Multidentate Interaction of Methylamine with Rutile TiO2 (110)
L. Mohrhusen, L.Gerhards, D. Hirsch, Thorsten Klüner, K. Al-Shamery
Journal of Physical Chemistry C
125
11975-11986
2021
abstract
Aiming for a comprehensive expertise of the adsorption and activation of small organic molecules on transition metal oxides, the chemistry of methylamine on rutile TiO2 (110) is examined combining surface science experiments with first-principles calculations.

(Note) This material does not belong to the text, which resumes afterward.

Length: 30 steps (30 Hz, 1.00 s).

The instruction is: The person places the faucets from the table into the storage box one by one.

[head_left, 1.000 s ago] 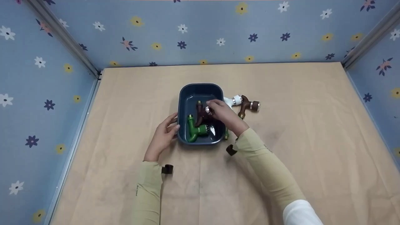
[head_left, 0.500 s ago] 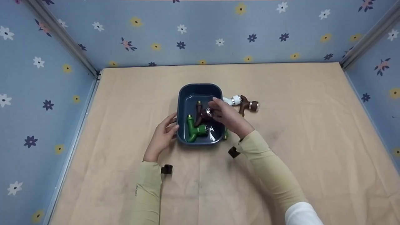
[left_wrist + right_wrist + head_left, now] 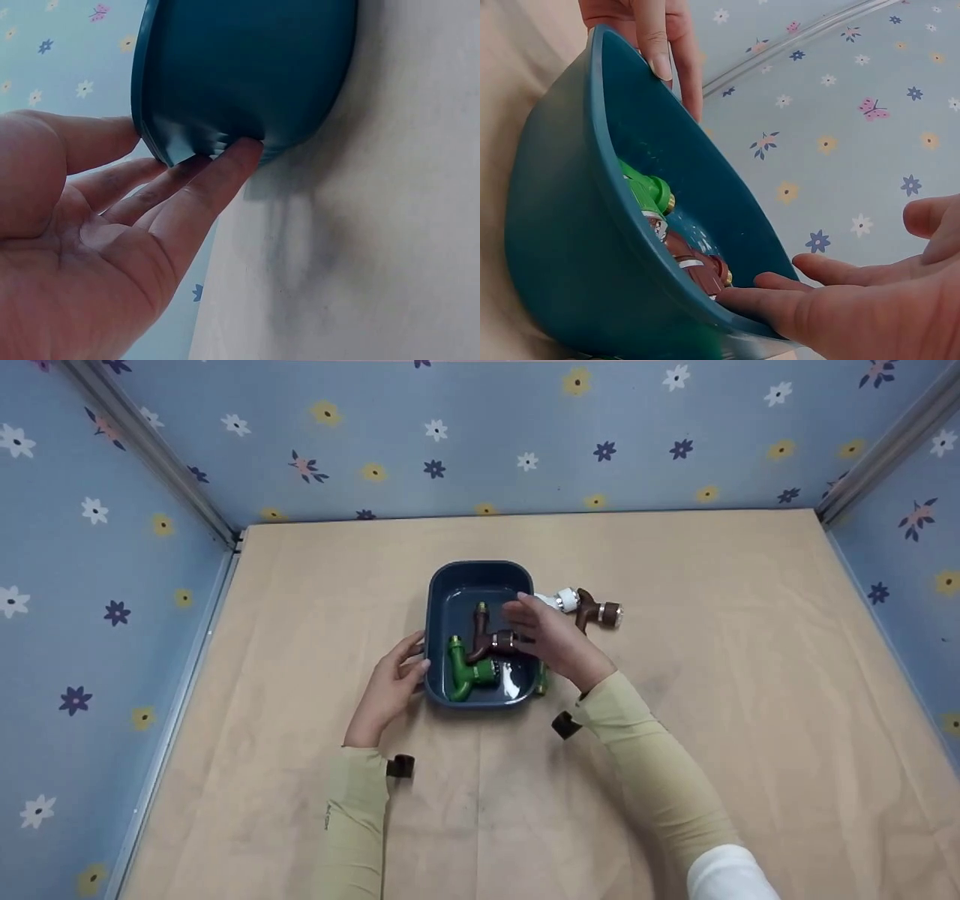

Besides the physisorption of a methylamine multilayer, three types of methylamine adsorbates were ascertained: adsorption via hydrogen bonding toward bridging oxygen atoms, adsorption of methylamine at one individual Ti5c site, and an adsorbate occupying two Ti5c sites in an unprecedented multidentate bonding geometry. In all three adsorbate classes, multiple interactions with the TiO2 substrate as well as intermolecular dispersion forces are identified to be crucial to explain the molecule–surface interaction and concomitant adsorption geometries. While the Ti–N bond surely makes the largest contribution to the molecules’ adsorption energy, smaller forces such as hydrogen bonds between NH-O and CH-O moieties are shown to be the central key for understanding the chemistry of methylamine on titania surfaces. Comparing different adsorption geometries, these multidentate adsorption motifs can boost the thermal stability in relation to ordinary adsorption, in the case of the adsorbate occupying two Ti5c sites by more than 100 K or several tens of kJ per mol being thermally stable up to more than 500 K. Surprisingly, the multidentate adsorption is remarkably sensitive to the adsorption conditions and especially does not occur for elevated adsorption temperatures. Curiously enough, low adsorption temperatures thus yield high-temperature desorption species. Our findings are particularly important for the understanding of (photo-)chemical reactions, which usually requires an extensive knowledge of adsorbate-substrate interactions and the bonding situation toward the catalysts surface.